PROBLEM STATEMENT: Look at each line of the listing. Copy those that hold the string "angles".

----

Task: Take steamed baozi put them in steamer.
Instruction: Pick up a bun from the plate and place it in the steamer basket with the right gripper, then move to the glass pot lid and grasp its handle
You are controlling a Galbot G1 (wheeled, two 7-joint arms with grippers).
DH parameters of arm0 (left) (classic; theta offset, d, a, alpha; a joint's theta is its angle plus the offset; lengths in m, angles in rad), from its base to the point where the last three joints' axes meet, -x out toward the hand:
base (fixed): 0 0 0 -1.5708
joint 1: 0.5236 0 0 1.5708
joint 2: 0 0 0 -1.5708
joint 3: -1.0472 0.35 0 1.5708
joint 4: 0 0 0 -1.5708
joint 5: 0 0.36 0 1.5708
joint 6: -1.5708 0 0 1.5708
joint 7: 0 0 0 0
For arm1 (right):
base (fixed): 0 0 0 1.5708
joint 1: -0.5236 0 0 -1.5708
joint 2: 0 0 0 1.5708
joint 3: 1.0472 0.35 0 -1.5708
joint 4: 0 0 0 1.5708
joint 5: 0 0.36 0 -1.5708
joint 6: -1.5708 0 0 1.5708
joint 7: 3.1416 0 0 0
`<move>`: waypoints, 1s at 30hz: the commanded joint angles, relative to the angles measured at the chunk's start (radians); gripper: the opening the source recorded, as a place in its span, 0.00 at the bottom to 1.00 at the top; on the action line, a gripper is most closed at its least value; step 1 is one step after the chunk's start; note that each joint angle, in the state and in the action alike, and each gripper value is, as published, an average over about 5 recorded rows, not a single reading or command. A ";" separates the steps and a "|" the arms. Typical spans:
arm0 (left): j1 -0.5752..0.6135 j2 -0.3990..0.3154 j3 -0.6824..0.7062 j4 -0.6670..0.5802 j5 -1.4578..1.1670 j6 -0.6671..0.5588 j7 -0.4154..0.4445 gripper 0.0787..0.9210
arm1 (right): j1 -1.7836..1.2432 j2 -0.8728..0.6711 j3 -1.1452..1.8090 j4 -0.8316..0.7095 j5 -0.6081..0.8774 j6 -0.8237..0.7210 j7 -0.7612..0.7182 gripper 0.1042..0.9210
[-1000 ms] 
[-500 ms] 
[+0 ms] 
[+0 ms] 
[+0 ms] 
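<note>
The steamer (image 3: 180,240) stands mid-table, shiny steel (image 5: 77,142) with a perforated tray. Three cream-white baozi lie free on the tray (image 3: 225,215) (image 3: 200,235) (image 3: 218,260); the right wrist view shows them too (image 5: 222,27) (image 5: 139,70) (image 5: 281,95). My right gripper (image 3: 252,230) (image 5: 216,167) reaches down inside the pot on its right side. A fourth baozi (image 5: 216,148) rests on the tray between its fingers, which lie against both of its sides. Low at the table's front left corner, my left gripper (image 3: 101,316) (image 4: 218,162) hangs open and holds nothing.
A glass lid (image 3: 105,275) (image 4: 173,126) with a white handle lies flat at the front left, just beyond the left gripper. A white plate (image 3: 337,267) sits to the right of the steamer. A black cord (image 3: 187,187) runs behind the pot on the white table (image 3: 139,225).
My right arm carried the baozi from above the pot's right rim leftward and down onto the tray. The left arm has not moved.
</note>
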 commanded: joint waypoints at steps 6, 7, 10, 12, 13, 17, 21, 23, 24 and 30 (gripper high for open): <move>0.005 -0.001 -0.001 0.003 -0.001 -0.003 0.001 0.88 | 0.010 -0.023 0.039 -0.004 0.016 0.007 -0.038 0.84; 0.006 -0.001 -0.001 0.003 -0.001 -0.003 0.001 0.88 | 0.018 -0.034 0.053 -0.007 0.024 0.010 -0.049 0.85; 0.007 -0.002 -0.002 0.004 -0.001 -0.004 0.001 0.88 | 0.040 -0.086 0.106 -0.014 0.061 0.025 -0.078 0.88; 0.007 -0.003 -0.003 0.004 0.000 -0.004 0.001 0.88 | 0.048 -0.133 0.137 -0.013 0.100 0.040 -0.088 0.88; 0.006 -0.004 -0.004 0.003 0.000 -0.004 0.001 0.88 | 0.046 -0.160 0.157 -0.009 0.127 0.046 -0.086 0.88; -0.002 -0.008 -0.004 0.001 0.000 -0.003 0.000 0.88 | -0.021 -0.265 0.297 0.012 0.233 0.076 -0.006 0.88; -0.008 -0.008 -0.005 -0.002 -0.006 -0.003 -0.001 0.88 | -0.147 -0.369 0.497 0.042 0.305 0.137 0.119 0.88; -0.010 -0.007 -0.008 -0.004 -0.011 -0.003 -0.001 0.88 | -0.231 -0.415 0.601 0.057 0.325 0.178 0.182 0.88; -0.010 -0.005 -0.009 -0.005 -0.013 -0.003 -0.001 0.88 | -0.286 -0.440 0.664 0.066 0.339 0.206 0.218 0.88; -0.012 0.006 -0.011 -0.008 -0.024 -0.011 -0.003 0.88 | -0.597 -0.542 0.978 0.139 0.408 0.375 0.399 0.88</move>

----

WRITTEN RESPONSE:
DH parameters of arm0 (left) (classic; theta offset, d, a, alpha; a joint's theta is its angle plus the offset; lengths in m, angles in rad), from its base to the point where the last three joints' axes meet, -x out toward the hand:
`<move>`: waypoints, 1s at 30hz: the commanded joint angles, relative to the angles measured at the chunk's start (radians); gripper: the opening the source recorded, as a place in its span, 0.00 at the bottom to 1.00 at the top; on the action line, a gripper is most closed at its least value; step 1 is one step after the chunk's start; note that each joint angle, in the state and in the action alike, and each gripper value is, as published, an average over about 5 recorded rows, not a single reading or command. A ";" separates the steps and a "|" the arms. Typical spans:

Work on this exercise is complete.